Virtually identical views on this subject from many other early Christian writers can be found at http://www.bibletexts.com/terms/war.htm.

Regarding capital punishment specifically, here are some additional quotes:

Jesus (Mat 5:38,39): "You have heard that it was said, 'An eye for an eye, and a tooth for a tooth.' But now I tell you: do not take revenge on someone who wrongs you. If anyone slaps you on the right cheek, let him slap your left cheek too."

Athenagoras (written in 175 A.D., ANF 2:147): "We cannot endure even to see a man put to death, though justly... We consider that to see a man put to death is much the same as killing him. Therefore, we have sworn away from such spectacles. We do not even look on, lest we might contract guilt and pollution. So how can we put people to death?"

Origen (written in 248 A.D., ANF 4:618): "Christians could not slay their enemies. Nor could they condemn those who had broken the Law to be burned or stoned, as Moses commands."

Cyprian (written in 250 A.D., ANF 5:351): "Christians do not attack their assailants in return, for it is not lawful for the innocent to kill even the guilty."

Modern biblical scholars' views related to capital punishment are provided at http://www.bibletexts.com/qa/qa097.htm.

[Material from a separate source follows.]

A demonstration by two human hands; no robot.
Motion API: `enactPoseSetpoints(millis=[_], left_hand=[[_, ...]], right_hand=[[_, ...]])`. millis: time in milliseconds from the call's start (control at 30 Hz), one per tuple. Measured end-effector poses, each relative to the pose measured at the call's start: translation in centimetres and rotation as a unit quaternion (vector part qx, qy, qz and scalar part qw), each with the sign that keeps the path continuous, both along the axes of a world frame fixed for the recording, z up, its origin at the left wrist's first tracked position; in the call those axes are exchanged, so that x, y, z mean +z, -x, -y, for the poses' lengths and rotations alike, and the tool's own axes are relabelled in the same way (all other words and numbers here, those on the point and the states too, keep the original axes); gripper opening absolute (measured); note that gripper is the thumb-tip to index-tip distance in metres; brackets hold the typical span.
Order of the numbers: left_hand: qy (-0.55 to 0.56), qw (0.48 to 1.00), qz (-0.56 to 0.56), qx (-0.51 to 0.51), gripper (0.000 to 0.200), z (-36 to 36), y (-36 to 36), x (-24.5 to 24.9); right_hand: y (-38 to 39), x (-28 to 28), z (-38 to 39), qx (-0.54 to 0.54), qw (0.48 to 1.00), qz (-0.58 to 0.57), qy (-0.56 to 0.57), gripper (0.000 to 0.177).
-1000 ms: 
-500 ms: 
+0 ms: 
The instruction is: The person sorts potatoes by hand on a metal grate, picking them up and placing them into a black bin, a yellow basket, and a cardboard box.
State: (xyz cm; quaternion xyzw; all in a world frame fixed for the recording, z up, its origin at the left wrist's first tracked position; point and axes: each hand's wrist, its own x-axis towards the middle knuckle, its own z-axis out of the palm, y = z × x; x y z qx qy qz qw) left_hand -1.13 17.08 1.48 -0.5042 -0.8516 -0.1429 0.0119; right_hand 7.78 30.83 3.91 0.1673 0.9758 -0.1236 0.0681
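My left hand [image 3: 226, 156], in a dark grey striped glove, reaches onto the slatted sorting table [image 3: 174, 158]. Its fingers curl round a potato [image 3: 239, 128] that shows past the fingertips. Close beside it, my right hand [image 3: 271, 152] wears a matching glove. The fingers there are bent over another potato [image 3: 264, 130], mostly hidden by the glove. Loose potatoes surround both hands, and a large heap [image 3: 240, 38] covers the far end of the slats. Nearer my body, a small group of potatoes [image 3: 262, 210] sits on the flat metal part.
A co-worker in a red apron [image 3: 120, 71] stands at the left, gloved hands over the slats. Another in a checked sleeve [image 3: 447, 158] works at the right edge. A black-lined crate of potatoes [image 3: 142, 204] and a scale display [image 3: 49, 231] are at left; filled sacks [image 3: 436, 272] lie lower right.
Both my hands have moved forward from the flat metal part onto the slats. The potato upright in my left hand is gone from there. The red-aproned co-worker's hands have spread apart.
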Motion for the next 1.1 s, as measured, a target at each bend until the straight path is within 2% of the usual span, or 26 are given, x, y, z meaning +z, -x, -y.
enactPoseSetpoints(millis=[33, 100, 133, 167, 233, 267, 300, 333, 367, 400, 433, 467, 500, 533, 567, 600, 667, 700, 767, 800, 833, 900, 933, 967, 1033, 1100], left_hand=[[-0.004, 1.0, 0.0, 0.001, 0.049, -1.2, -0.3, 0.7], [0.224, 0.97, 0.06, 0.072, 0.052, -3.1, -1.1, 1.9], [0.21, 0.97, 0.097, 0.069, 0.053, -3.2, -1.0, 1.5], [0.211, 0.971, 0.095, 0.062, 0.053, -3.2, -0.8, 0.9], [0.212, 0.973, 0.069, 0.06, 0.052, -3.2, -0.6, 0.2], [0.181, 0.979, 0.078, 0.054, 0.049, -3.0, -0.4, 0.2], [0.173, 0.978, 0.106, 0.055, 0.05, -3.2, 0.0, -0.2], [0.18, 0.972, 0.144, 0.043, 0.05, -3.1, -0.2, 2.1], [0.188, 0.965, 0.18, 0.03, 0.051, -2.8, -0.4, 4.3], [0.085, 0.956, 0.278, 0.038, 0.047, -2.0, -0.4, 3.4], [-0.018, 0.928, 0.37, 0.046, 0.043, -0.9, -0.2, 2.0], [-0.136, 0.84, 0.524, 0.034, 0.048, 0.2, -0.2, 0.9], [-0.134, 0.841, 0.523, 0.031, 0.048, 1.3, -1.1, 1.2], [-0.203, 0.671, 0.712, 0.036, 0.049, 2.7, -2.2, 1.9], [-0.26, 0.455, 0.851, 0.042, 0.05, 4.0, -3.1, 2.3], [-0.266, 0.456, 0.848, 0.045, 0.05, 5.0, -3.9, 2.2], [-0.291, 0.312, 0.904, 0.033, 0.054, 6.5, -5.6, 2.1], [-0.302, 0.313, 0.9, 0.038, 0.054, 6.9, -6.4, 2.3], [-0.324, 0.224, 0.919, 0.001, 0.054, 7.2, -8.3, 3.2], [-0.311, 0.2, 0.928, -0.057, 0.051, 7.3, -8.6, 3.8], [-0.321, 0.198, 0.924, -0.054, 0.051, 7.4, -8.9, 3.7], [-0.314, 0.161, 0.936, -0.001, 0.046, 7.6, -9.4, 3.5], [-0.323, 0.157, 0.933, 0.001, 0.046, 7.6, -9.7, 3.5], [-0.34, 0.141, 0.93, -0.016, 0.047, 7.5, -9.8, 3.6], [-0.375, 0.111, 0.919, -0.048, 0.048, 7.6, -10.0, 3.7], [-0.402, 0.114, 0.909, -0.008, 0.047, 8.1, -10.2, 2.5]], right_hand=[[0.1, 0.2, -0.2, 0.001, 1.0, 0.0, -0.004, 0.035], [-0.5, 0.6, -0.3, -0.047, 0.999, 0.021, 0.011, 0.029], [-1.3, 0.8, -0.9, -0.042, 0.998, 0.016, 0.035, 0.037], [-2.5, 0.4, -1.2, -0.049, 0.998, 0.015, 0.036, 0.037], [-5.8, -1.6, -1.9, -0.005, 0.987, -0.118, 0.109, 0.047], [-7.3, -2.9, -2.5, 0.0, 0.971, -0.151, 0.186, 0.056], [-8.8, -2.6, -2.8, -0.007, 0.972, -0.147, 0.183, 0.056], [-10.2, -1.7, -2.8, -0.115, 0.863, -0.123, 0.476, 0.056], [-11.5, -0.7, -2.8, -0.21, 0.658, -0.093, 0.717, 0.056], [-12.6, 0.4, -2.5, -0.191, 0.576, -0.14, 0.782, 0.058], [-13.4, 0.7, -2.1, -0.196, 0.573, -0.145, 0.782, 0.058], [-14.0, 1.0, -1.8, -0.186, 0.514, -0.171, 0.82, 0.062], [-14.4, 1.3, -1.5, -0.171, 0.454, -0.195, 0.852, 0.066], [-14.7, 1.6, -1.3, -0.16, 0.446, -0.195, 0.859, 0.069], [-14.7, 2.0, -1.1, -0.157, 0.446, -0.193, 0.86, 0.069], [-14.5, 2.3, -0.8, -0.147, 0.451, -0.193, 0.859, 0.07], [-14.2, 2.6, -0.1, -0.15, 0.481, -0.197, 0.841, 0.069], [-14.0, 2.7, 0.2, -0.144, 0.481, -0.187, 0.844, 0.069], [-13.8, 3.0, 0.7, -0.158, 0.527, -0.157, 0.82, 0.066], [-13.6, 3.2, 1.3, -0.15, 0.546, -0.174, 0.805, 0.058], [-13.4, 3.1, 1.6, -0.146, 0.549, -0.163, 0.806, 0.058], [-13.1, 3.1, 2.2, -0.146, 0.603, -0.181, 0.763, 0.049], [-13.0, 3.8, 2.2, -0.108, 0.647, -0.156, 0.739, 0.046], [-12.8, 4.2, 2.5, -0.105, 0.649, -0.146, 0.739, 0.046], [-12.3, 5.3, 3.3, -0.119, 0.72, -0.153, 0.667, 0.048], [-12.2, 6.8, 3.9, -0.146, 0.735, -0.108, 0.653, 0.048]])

It should be noted that early Christian teachings changed radically following Constantine's cooption of Christianity, which began in 313 A.D. For more details, see http://www.bibletexts.com/terms/313ad.htm.

For a more comprehensive view of what early Christians taught and practiced -- in contrast to what is commonly taught as Christian values today -- see http://www.bibletexts.com/terms/genuine-christianity.htm. Scholars from major seminaries, such as Chicago Theological Seminary
Harvard Divinity School, Princeton Theological Seminary, Graduate Theological Union, and Union Theological Seminary, are well aware of the facts above, even though unfortunately those facts and the truly Christian theology behind them rarely trickle out to Christian congregations in sermons.

Since 313 A.D. there has been in the West a long history of bad theology leading to bad governmental policies. In the case of Christianity, an accurate representation of early Christian history and of New Testament and other early Christian writings is very much needed to help correct non-authentic theologies and the ill-effects they produce locally, nationally, and internationally.